▶ What is needed:
Please copy, character for character, each line from the beginning of the listing to the line containing "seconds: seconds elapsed", including both.
※ ※ ※
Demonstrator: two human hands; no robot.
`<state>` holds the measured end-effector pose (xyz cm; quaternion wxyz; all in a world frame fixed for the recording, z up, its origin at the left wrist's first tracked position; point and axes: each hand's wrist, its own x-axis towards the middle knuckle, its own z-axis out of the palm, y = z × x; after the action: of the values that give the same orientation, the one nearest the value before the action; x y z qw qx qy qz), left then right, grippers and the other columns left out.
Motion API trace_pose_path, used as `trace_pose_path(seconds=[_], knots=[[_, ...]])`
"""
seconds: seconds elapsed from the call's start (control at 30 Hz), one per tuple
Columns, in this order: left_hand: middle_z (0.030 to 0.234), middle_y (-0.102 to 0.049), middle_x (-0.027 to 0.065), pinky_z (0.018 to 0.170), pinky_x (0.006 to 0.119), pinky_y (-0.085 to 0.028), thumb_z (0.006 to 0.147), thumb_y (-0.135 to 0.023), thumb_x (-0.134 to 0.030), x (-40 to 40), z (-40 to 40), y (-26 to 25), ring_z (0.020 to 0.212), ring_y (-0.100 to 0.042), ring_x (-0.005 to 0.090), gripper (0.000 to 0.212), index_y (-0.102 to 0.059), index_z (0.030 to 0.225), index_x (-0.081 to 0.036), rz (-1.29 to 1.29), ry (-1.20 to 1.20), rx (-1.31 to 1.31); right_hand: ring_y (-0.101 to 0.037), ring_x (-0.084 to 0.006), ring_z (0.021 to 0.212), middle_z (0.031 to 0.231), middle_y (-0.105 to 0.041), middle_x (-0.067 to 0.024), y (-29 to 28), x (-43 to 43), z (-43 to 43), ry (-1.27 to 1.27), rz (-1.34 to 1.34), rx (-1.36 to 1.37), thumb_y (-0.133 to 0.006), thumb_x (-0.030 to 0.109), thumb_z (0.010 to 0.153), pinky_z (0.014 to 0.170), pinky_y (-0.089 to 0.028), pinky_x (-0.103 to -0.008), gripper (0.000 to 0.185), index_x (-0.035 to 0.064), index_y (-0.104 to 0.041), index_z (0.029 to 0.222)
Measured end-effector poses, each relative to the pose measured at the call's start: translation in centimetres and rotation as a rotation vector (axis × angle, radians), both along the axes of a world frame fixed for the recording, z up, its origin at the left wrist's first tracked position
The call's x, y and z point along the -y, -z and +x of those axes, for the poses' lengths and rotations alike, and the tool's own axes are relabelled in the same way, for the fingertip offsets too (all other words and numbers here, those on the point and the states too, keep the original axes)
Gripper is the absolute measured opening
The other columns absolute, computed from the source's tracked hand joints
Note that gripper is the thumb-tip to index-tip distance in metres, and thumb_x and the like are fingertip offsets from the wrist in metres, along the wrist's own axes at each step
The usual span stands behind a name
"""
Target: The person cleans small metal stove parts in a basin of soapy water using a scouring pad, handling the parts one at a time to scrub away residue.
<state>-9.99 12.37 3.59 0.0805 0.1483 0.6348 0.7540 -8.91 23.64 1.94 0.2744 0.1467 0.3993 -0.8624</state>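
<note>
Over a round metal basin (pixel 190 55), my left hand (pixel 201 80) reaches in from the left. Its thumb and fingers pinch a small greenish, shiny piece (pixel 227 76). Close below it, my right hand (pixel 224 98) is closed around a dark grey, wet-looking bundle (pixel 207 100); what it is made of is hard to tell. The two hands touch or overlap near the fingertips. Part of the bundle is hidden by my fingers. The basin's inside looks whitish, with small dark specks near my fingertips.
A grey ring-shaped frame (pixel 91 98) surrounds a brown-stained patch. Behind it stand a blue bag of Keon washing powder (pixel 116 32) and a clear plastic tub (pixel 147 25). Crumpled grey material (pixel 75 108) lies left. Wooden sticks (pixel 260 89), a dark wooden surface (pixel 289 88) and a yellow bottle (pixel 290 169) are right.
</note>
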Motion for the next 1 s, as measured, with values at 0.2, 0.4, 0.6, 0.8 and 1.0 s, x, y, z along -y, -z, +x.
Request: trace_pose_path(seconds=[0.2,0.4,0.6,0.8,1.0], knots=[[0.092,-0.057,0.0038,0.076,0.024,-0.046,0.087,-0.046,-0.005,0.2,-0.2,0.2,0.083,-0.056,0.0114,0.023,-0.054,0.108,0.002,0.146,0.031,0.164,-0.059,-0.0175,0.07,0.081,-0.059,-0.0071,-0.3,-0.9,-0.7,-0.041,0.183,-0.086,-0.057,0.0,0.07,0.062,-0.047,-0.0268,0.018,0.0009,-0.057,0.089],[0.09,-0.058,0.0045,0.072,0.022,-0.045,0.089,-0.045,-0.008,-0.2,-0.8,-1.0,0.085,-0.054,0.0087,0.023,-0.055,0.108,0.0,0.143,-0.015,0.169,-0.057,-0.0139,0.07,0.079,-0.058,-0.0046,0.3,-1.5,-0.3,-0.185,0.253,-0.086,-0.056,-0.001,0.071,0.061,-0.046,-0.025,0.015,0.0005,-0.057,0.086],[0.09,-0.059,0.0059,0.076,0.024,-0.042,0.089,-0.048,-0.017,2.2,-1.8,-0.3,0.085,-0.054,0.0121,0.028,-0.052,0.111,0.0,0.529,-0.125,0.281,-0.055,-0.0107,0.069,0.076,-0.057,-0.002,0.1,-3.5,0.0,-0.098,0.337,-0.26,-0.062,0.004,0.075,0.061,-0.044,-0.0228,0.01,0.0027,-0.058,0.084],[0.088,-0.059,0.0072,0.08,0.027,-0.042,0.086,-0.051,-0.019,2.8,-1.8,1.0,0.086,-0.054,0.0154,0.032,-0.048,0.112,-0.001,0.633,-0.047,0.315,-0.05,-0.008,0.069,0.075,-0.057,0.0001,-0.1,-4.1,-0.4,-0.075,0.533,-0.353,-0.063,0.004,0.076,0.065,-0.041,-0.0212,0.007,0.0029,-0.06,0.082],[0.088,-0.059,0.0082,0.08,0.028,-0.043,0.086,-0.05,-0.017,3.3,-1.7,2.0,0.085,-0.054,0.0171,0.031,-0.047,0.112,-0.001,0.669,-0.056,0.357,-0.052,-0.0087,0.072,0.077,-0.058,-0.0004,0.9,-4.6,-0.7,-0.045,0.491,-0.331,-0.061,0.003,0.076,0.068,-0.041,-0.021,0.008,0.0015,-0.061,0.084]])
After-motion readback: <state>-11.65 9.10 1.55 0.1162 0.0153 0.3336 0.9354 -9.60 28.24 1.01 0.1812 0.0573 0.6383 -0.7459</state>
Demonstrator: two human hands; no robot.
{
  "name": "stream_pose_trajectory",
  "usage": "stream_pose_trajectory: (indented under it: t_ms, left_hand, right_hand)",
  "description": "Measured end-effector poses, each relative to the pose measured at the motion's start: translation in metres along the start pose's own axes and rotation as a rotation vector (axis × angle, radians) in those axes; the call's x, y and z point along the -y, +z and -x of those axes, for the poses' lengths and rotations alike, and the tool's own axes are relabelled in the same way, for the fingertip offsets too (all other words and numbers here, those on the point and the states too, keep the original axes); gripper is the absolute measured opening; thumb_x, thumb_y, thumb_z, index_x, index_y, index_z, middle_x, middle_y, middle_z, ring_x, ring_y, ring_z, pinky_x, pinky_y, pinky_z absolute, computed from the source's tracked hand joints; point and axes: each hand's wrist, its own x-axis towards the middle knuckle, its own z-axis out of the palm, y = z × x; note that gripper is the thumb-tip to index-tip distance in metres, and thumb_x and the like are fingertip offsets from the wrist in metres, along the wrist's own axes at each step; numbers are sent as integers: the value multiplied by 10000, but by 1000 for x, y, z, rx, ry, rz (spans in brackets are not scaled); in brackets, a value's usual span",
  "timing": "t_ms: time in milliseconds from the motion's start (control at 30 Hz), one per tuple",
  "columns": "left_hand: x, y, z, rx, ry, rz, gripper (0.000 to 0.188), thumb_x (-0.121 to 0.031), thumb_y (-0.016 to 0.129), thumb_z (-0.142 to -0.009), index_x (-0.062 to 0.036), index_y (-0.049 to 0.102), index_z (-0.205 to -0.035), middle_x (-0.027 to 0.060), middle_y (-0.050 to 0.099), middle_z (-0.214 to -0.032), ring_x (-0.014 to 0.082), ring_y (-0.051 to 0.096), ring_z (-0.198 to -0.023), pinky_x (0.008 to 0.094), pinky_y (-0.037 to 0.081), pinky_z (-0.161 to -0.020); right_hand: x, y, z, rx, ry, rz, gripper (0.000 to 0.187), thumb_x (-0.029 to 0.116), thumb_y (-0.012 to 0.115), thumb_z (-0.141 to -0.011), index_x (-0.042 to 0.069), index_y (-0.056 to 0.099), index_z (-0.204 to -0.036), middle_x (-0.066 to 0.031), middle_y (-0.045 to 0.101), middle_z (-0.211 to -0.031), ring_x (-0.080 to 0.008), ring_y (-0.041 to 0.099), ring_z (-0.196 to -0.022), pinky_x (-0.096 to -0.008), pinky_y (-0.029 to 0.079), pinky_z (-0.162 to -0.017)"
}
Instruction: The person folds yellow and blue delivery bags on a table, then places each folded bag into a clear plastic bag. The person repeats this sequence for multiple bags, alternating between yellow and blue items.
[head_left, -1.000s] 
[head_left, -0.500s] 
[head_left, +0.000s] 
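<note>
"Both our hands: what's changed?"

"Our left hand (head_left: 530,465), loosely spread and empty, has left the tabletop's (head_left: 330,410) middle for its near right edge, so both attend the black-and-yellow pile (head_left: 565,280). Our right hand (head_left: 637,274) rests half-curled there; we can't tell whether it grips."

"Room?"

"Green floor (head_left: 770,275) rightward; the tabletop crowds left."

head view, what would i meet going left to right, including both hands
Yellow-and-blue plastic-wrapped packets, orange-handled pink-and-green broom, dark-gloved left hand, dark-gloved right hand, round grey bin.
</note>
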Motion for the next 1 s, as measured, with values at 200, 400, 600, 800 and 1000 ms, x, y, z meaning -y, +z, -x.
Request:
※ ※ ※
▶ Written solution:
Demonstrator: two human hands; no robot.
`<state>` holds the measured end-effector pose (xyz cm; quaternion wxyz; all in a world frame fixed for the recording, z up, its origin at the left wrist's first tracked position; point and axes: each hand's wrist, its own x-axis towards the middle knuckle, its own z-axis out of the palm, y = z × x; after the action: of the values that give the same orientation, the one nearest the value before the action; x y z qw qx qy qz), left then right, grippers and the other columns left out.
Motion API trace_pose_path, used as `trace_pose_path(seconds=[_], knots=[[_, ...]])`
"""
seconds: seconds elapsed from the call's start (control at 30 Hz), one per tuple

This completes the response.